Ekwendeni is a town in the Northern Region of Malawi. It lies about  from Mzuzu, in the Mzimba district.

In 1889 Walter Angus Elmslie opened a mission station at eKwendeni. It has one of the oldest churches in Malawi belonging to the Church of Central Africa Presbyterian (CCAP), the local equivalent of the Church of Scotland.

The general hospital began in the 1890s as a ministry of the Free Church of Scotland. Ekwendeni Hospital is operated by the Church of Central Africa Presbyterian – Synod of Livingstonia, in partnership with the Presbyterian Church (USA), the Church of Scotland and the Presbyterian Church of Ireland.

The people of Ekwendeni have Tumbuka as the dominant language but other languages are spoken due to the high numbers of people from other parts of Malawi settling there. Residents of Ekwendeni were often attracted there because of the hospital, the theological college, the college of nursing and the technical training school.

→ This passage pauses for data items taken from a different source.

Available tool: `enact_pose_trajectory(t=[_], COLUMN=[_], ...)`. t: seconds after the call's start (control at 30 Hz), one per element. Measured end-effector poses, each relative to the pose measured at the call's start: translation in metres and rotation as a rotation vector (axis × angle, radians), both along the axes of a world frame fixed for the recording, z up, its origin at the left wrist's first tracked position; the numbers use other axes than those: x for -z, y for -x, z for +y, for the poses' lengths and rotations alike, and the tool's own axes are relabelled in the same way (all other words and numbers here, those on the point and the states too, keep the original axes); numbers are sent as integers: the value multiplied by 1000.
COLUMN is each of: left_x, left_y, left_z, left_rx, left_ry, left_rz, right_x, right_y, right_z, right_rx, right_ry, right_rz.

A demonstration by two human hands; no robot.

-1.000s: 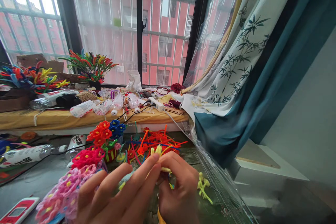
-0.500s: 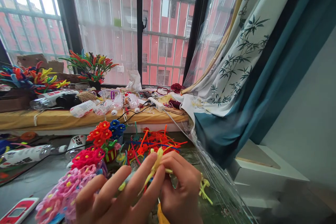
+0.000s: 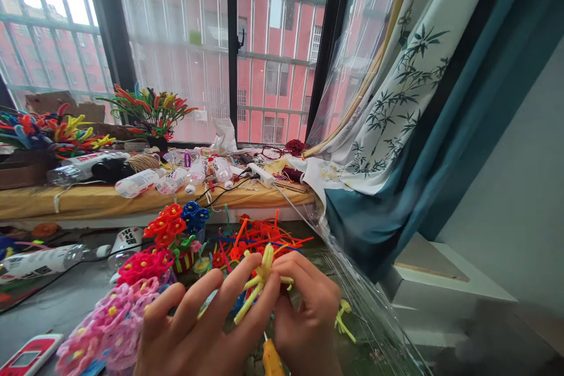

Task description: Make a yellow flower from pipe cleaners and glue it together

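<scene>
Between my two hands is a yellow pipe-cleaner piece [image 3: 267,265] with several short arms sticking out. My left hand [image 3: 198,323] has its thumb and forefinger against the piece's left side, other fingers spread loosely. My right hand [image 3: 306,311] pinches it from the right, fingers curled. Below them, a yellow-handled tool [image 3: 272,357] with a thin metal shaft points upward; its lower end is out of frame. A similar yellow pipe-cleaner piece [image 3: 344,322] lies on the table to the right. Behind my hands is a heap of red pipe cleaners [image 3: 259,238].
Pipe-cleaner flowers in red [image 3: 166,226], blue [image 3: 194,217] and pink [image 3: 112,320] stand left of my hands. Plastic bottles [image 3: 48,261] and a red-and-white device [image 3: 30,357] lie farther left. Clear plastic sheeting [image 3: 365,288] hangs at right. A cluttered windowsill [image 3: 101,202] runs behind.
The yellow piece has turned, showing more of its arms between my fingers. My left hand has shifted slightly right, and more of the yellow-handled tool is visible.
</scene>
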State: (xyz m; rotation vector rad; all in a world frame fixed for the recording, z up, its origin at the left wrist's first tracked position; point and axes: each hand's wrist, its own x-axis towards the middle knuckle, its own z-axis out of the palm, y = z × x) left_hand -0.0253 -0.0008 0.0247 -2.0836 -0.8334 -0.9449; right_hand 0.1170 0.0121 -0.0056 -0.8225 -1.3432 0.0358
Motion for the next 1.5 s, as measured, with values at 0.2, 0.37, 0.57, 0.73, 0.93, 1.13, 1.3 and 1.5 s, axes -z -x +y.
enact_pose_trajectory(t=[0.2,0.37,0.57,0.73,0.93,1.13,1.3,1.5], left_x=[6,11,5,-3,-2,6,6,9], left_y=[-2,-2,17,26,16,16,12,14], left_z=[1,1,12,14,8,11,11,12], left_rx=[27,56,228,314,291,238,166,109], left_ry=[77,107,188,162,84,52,83,13], left_rz=[-33,-80,-181,-231,-189,-167,-175,-71], right_x=[-3,-4,-10,-12,-13,-12,-11,-8], right_y=[-4,-4,-10,-15,-13,-14,-14,-12], right_z=[1,-1,-1,1,0,0,1,4], right_rx=[-49,-85,-420,-551,-563,-540,-505,-497], right_ry=[-13,-3,145,212,187,186,182,148], right_rz=[64,83,93,95,82,50,13,18])
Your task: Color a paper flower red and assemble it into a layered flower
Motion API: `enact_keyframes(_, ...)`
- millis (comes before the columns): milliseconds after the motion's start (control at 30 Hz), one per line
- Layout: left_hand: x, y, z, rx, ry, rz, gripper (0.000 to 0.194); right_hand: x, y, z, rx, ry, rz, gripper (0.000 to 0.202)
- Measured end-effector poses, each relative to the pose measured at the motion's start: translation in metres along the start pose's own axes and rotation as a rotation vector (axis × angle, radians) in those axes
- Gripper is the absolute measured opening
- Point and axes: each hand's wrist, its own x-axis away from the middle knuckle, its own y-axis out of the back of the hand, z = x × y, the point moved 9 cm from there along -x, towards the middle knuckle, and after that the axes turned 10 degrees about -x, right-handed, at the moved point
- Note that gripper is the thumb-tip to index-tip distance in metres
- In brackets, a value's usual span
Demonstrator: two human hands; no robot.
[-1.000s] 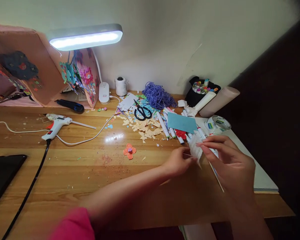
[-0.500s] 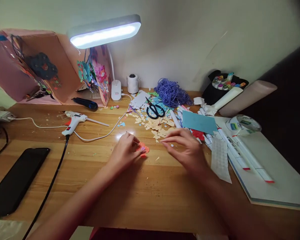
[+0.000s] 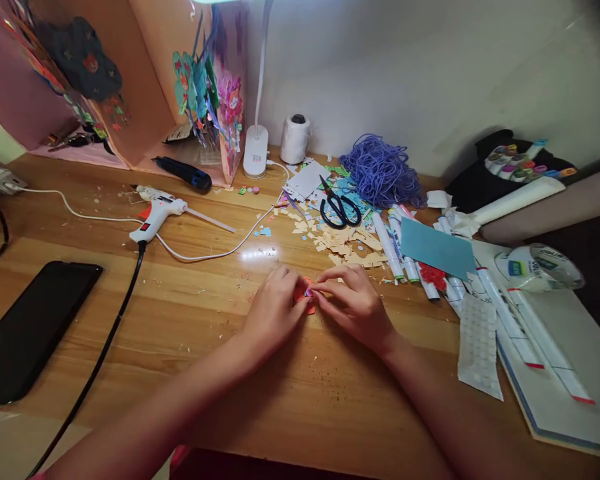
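Note:
My left hand (image 3: 276,303) is closed on a small orange paper cutout (image 3: 311,309), held just above the wooden tabletop. A tiny purple piece (image 3: 309,292) shows on the cutout's face, between my two hands. My right hand (image 3: 356,303) is closed in a pinch, its thumb and fingertips touching the cutout at the purple piece. Whatever lies between those fingertips is too small to make out. Much of the cutout is hidden behind my fingers.
Beyond my hands lie cream paper scraps (image 3: 350,243), black-handled scissors (image 3: 339,208) and purple yarn (image 3: 380,172). A glue gun (image 3: 155,212) with its cord and a phone (image 3: 35,327) are on the left. Markers (image 3: 513,320), blue card (image 3: 437,247) and a tape roll (image 3: 537,267) sit right.
My right hand has come left to meet the orange cutout in my left hand; before, it was pinched in the air apart from it. The camera view has tilted down.

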Motion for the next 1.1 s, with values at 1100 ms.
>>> enact_keyframes(1100,-0.001,0.001,0.000,0.023,-0.024,-0.017,0.008,0.004,-0.005,0.012,0.121,0.138,0.064,0.017)
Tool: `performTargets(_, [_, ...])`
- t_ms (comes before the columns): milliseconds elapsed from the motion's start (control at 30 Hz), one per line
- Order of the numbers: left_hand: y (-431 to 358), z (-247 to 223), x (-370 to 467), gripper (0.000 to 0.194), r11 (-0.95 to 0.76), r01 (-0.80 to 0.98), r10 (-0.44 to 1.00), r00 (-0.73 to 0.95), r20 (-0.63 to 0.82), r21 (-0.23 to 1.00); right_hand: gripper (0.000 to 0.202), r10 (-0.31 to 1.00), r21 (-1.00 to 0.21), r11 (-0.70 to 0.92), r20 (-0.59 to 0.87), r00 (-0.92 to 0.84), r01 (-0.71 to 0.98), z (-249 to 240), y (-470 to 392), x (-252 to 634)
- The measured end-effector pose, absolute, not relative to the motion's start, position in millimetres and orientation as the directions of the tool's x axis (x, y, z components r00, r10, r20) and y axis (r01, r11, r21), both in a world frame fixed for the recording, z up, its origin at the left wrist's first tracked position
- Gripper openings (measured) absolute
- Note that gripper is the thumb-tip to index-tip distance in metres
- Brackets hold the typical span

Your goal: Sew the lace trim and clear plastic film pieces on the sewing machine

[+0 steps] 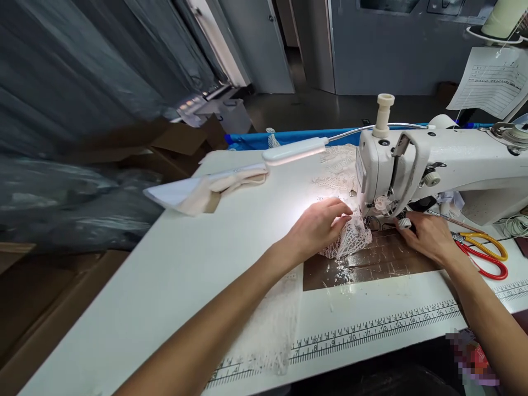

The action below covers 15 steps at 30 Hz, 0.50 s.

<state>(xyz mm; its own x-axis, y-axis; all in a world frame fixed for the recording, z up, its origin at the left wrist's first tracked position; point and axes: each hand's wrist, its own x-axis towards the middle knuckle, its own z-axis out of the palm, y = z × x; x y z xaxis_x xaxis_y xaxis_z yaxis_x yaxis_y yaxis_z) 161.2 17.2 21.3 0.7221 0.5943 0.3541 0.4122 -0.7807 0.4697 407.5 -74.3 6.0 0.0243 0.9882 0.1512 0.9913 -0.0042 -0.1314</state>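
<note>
Whitish lace (pixel 350 241) touches the left hand (pixel 319 223), palm down, fingers bent.

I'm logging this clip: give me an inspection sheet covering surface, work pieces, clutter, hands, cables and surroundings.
Surface: white table, ruler markings along its near edge; brown patch beside the needle area.
Work pieces: pale lace at the sewing machine.
Clutter: white scraps on the patch; scissors with yellow and red handles.
Hands: left hand on the lace; right hand beside the needle area, fingertips partly hidden.
Cables: flexible lamp neck; connection to power not visible.
Surroundings: cardboard boxes and grey curtain, left.
</note>
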Motion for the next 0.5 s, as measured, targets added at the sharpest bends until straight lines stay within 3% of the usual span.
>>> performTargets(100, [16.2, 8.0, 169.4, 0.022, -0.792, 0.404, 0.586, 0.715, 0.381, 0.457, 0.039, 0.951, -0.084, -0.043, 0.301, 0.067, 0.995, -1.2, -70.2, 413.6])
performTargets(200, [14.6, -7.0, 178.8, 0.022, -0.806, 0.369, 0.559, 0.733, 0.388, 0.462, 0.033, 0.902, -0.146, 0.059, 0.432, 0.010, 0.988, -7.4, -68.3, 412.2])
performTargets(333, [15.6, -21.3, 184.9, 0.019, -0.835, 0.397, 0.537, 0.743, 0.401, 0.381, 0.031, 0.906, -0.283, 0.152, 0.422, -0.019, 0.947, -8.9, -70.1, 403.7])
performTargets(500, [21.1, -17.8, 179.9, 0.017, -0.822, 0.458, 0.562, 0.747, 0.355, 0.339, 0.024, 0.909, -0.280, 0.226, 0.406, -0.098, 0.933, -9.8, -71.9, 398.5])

Ekwendeni is largely surrounded by tobacco growing farms. It has a high HIV/AIDS prevalence rates as a favourite resting place for truck drivers travelling along the M1 road between Malawi and Tanzania, Kenya and beyond.

Ekwendeni is booming with small businesses. International donors are helping in the development of this area. The town has beautiful surroundings which make the area a good destination for tourists.